The “quarter of Internet traffic” figure came from NBCUniversal-funded research, also by David Price, released in 2011 in support of the controversial Stop Online Piracy Act (SOPA). My co-blogger Rob Pegoraro, then reporting for the Washington Post, took issue both with what the study claimed, and what the MPAA claimed the study claimed. According to the MPAA, the study claimed there was no lawful BitTorrent traffic: “Excluding pornography, Envisional project that 99.24% of all material on bittorrent was copyright infringing.” This figure is somewhat difficult to reconcile with last week’s UK Ofcom report, which found that among Internet users 12 and older, just 1.6% were responsible for 79% of infringed content.

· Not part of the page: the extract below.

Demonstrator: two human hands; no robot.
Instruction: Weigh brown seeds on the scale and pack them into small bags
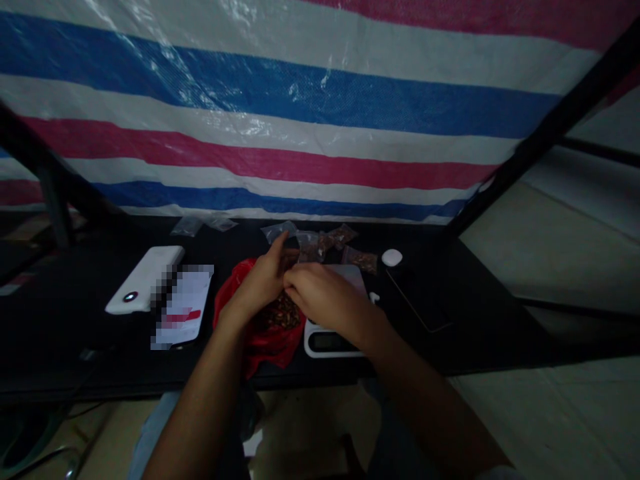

The “quarter of all traffic” is even harder to reconcile with the fact that “World of Warcraft” game developer Blizzard, the Internet Archive, Linux distributors, NASA, Wikipedia, and artists like the Counting Crows use BitTorrent for distribution of authorized content, including software patches, public domain works, and open source code. So a study being interpreted to suggest this doesn’t happen is suspect. Rob’s Washington Post article noted that this error may have arisen from a selection bias inherent in the particular BitTorrent tracker used for the study, leading to unrepresentative results.

More broadly, measuring Internet activity by data volume can skew perceptions, since the size of different file types varies by orders of magnitude. For example, if we only look at data volume, the problem of email spam largely disappears. A video file can be thousands of times larger than an audio file, and a mostly text file like email, of course, is a similar order of magnitude smaller than the average audio file. Imagine that: we solved the problem of email spam, just by changing our metric. Of course, this makes no sense. It illustrates that using data volumes as a proxy for activity volume skews observations toward data-intensive activity like video transmission, and away from less data-heavy activity like spam and identity theft. Ofcom’s research, incidentally, recognizes and accounts for this error by focusing on the number of allegedly infringing files, instead of data volume.

The other item in this release that interested me is the $22 billion figure being characterized as a loss “to the economy” instead of “to industry.” I have taken issue with this error before, including here and here. Lacking a citation to verify this figure, the empirical basis of this claim cannot be determined, but I rather suspect it contains the oft-made error of attributing all industrial losses to infringement to the macroeconomy, and overlooking that foreign infringement has a greater negative impact on GDP.

Several of the flaws in the 2011 study, and in how it was interpreted by its sponsors, could have been remedied. We will have to see whether tomorrow’s paper addressed these criticisms made about the previous iteration.